The Barretts were wealthy people having established themselves by running sugar plantations in Jamaica and acquiring large land estates in England. The first-born of 12 children, Elizabeth was encouraged to write by her father who dubbed her “the poet laureate of Hope End” and whose mother collected and preserved her early poems.

Financially and socially secure, the Barretts were plagued by illness and death, losing their mother, a sister, and 2 brothers before Elizabeth herself became ill.

Illness struck Elizabeth in her early teens, undiagnosable at the time but a prelude to the more serious consumption/tuberculosis that would strike and debilitate her in her 30s. This kept her secluded and devoted to her poetry and devotions.

The Barretts of Wimple Street

Her work was very well-received, and she became the most well-known poet in England, outshining Robert Browning (1812–1889), the leading poet, and playwright of the time. Browning admired her work, wrote her letters, wooed her, and married her in 1844.

Their love story is told in the Barretts of Wimple Street, a 1930s play and later movies, which were widely popular in the first half of the 20th century.

It is an edifying work, and the whole life and work of EBB is a testimony to the power of a woman who loves the Lord Jesus* (4BC-30AD) and writes poems touched by Christ’s hands.

Elizabeth’s father hated Robert Browning whom he regarded as an “adventurer” after Barrett’s money. But she continued the romance writing the famous Sonnets from the Portuguese about their love, courtship, and marriage. Her father disinherited Elizabeth when she married, but she was faithful to her spouse and moved with him to Italy, where she lived the rest of her short life.

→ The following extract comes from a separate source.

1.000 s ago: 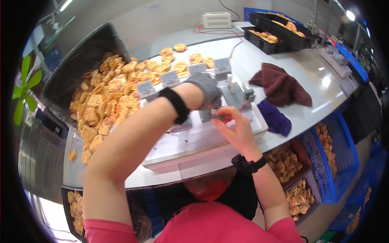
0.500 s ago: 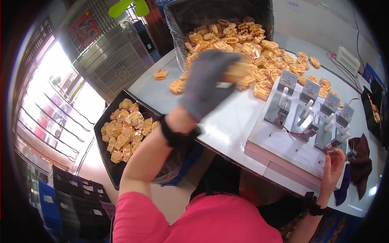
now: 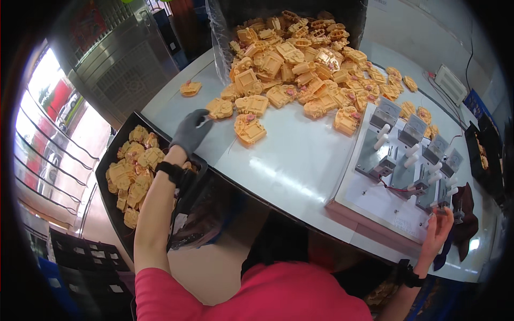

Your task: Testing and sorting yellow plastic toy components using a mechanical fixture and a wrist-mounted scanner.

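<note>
- The gloved left hand hangs near the bench edge, beside a black bin; its grip is apart, fingers curved.
- The bare right hand is at the meter fixture; I cannot tell whether its grip is closed.
- Yellow parts heap on the bench and fill the bin.

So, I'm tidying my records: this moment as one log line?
left hand: gloved, seemingly empty | right hand: at fixture | yellow parts: heaped on table
</note>
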Demonstrator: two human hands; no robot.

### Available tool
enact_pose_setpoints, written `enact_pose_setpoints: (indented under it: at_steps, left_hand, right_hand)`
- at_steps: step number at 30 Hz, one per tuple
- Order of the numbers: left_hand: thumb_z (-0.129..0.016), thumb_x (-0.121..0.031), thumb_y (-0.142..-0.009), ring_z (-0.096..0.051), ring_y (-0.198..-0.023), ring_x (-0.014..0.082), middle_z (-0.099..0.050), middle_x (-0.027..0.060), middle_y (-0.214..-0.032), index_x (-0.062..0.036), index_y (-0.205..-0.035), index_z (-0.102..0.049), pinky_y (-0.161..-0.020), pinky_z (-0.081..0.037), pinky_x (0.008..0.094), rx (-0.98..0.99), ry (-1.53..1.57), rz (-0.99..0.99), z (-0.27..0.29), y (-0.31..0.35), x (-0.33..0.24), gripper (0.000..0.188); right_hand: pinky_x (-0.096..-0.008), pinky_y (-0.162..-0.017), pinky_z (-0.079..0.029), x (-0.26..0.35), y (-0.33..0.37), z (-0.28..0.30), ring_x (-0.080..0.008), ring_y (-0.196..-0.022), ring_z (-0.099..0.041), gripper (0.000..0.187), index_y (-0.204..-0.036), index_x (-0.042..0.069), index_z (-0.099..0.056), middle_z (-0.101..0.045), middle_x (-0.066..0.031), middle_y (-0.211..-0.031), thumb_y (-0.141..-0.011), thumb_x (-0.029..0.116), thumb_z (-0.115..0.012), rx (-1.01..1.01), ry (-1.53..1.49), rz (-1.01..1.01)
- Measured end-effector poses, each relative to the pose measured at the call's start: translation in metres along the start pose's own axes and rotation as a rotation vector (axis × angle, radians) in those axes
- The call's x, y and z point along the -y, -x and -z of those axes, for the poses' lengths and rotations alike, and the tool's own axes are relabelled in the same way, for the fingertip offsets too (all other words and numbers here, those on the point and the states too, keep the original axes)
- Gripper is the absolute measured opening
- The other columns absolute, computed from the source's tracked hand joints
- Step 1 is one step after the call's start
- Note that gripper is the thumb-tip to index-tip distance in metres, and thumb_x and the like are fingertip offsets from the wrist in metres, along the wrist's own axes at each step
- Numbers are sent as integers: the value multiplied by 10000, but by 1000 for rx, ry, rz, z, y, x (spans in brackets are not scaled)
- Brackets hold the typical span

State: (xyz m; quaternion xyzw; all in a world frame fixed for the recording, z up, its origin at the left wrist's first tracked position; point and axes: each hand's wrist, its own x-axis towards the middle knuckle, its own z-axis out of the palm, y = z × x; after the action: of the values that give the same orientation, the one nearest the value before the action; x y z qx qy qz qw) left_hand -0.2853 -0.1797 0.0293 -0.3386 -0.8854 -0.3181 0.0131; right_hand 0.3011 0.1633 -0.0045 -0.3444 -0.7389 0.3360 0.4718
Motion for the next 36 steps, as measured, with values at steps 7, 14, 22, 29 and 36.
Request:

There, after three miscarriages, they had a son who turned out to be the joy of their lives. She was a devoted wife and mother and drew her less devoted husband closer to Jesus.

Elizabeth Barrett Browning’s Legacy

Her place in literature grew after her death, due to the Sonnets from the Portuguese, which I consider the best sonnet sequence in English, next to Shakespeare’s, and by far the finest since the 19th century. What singles her out from the other famous women poets of the 19th century is her devotion to God and its expression in her poems.

"Earth’s crammed with heaven,

And every common bush afire with God. But only he who sees takes off his shoes;

The rest sit round and pluck blackberries.”

What a powerful influence for the Gospel she has been and an example of an accomplished artist using her gift to honor Jesus. Oh, how we need such gifted women to shine for Him today!